**Task goal:**
Filter the records below down to lines containing "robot".

------------

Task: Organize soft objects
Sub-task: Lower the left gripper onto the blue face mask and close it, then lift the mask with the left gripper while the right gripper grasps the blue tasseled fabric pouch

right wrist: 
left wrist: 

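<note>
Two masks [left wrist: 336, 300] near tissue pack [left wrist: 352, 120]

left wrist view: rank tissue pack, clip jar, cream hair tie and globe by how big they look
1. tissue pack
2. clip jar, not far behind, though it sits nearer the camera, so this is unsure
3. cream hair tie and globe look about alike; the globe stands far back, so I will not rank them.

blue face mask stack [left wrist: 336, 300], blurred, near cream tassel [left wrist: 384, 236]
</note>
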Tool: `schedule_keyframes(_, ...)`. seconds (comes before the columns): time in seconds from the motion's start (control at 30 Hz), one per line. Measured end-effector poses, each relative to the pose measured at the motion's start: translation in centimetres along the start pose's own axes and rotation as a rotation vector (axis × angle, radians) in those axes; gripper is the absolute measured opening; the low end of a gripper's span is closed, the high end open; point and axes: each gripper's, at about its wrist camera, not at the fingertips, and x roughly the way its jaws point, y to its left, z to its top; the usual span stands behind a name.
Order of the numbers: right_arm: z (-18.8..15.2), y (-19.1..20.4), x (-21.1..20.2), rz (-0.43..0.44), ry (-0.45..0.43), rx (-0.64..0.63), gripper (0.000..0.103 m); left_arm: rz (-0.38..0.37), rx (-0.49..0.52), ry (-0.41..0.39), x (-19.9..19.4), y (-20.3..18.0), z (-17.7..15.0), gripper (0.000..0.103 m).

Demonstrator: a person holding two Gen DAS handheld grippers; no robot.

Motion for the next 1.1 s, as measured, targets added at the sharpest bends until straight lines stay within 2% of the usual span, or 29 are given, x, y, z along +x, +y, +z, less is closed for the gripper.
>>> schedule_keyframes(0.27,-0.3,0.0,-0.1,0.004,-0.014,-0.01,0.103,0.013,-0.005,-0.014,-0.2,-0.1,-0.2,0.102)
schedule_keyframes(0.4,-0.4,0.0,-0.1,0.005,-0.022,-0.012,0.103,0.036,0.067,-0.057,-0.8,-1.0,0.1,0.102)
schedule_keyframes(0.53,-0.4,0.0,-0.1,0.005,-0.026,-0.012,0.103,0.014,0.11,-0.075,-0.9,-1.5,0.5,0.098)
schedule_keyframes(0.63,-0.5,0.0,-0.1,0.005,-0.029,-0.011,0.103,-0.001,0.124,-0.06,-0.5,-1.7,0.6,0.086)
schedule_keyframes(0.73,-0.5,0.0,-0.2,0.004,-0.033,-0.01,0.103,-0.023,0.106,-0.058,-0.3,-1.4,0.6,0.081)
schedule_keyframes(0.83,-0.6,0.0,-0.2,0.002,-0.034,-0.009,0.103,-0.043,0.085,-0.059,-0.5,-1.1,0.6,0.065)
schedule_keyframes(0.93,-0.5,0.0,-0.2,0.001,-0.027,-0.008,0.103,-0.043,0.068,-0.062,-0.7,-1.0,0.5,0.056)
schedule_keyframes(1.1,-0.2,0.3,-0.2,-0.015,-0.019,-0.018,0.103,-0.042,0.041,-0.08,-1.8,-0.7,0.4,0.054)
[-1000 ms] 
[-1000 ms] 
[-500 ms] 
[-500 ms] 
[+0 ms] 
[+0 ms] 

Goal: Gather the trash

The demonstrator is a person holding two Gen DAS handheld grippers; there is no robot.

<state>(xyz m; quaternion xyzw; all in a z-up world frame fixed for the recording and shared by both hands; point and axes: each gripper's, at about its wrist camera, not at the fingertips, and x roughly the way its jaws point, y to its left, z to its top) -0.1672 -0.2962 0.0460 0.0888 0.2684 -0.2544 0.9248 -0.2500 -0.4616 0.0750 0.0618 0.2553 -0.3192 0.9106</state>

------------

**Answer to this exercise:**
Demonstrator: a person holding two Gen DAS handheld grippers; no robot.
The demonstrator is a person holding two Gen DAS handheld grippers; there is no robot.

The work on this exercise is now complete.